All'arrivo, i dati registrati vengono esaminati congiuntamente dal produttore, dal fornitore del servizio di trasporto e dal cliente. Questa registrazione oggettiva costituisce una prova fondamentale per le richieste di risarcimento assicurativo e per il controllo qualità, impedendo che danni meccanici occulti passino inosservati.
Parte terza: Ricezione e installazione in loco
All'arrivo, inizia un'ispezione sistematica. Il personale controlla la presenza di perdite d'olio, danni a boccole e radiatori e verifica che tutta la documentazione, compresi i rapporti di prova e i dati del registratore d'urto, sia completa.
Per i trasformatori riempiti di azoto, la pressione viene verificata prima di iniziare qualsiasi lavoro. Se l'unità è rimasta in magazzino per un periodo prolungato, è necessario un monitoraggio regolare della pressione; alcune normative impongono controlli giornalieri della pressione.

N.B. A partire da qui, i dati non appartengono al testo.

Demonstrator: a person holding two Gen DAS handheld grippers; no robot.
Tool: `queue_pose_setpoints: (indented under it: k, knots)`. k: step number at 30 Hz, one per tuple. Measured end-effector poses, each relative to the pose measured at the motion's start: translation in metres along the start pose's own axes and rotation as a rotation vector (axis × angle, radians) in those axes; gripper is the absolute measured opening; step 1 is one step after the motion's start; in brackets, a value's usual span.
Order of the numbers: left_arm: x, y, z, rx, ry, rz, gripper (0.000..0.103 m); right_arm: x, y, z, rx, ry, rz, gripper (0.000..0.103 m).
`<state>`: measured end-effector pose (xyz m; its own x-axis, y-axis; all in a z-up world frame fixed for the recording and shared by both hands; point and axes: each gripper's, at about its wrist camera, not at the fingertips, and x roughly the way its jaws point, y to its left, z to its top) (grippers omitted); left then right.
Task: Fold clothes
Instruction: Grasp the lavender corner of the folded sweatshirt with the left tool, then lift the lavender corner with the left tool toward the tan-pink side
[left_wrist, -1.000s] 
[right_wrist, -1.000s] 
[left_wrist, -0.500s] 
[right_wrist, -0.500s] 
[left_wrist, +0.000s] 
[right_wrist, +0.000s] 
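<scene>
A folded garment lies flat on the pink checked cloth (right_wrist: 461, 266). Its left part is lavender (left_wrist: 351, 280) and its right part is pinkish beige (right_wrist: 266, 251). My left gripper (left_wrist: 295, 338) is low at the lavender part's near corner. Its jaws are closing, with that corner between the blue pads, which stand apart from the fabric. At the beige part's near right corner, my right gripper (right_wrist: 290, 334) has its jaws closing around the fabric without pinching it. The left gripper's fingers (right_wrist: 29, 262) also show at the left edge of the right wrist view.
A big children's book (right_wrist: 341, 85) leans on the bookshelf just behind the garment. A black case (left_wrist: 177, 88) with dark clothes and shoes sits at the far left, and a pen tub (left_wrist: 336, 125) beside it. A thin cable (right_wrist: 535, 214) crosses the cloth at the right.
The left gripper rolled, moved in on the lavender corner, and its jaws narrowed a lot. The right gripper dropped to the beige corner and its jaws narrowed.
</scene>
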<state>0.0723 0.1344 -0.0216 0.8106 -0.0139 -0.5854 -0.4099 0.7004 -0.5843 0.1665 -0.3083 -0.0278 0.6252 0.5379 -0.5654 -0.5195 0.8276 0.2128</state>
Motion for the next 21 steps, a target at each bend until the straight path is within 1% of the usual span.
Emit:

L'installazione segue una procedura attentamente sequenziata. Per i trasformatori che richiedono un'ispezione interna (in genere quelli che hanno subito urti significativi o sono stati immagazzinati per periodi superiori a quelli specificati), è essenziale operare in condizioni controllate. L'umidità ambientale deve essere inferiore al 75% e il nucleo non deve essere esposto all'aria per periodi superiori a quelli specificati, in genere 16 ore in condizioni di umidità moderata.
Il trattamento sottovuoto è fondamentale per il riempimento con olio. Il trasformatore viene posto sotto vuoto spinto per rimuovere umidità e aria dall'isolamento prima dell'introduzione dell'olio. Questo processo può richiedere diversi giorni: in un caso documentato, sono stati necessari tre giorni di applicazione del vuoto seguiti da due giorni di riempimento sottovuoto.
Parte quarta: Prove di collaudo
Prima della messa in funzione, una serie di test confermano le condizioni del trasformatore:
- Misurazione della resistenza di isolamento (dovrebbe essere almeno il 70% dei valori di fabbrica)
- Misurazioni della resistenza in corrente continua su tutti gli avvolgimenti (lo squilibrio non deve superare il 2%).
- Verifica del rapporto di rotazione in tutte le posizioni del rubinetto
- Test dell'olio del trasformatore (in genere è richiesta una tensione di rottura superiore a 35 kV)
- Test di tenuta all'aria, spesso mediante l'utilizzo di gas pressurizzato per verificare la presenza di perdite.
Conclusione
Il tragitto dalla fabbrica alla sottostazione è uno dei periodi più critici nella vita di un trasformatore. Un'adeguata pianificazione del trasporto, un rigoroso monitoraggio degli impatti, un'installazione accurata e test approfonditi sono essenziali per garantire che l'apparecchiatura che arriva in loco sia la stessa unità affidabile che ha lasciato la fabbrica. Per i professionisti degli acquisti, comprendere questi processi significa redigere specifiche più accurate, valutare i fornitori in modo più informato e, in definitiva, prolungare la durata utile delle apparecchiature.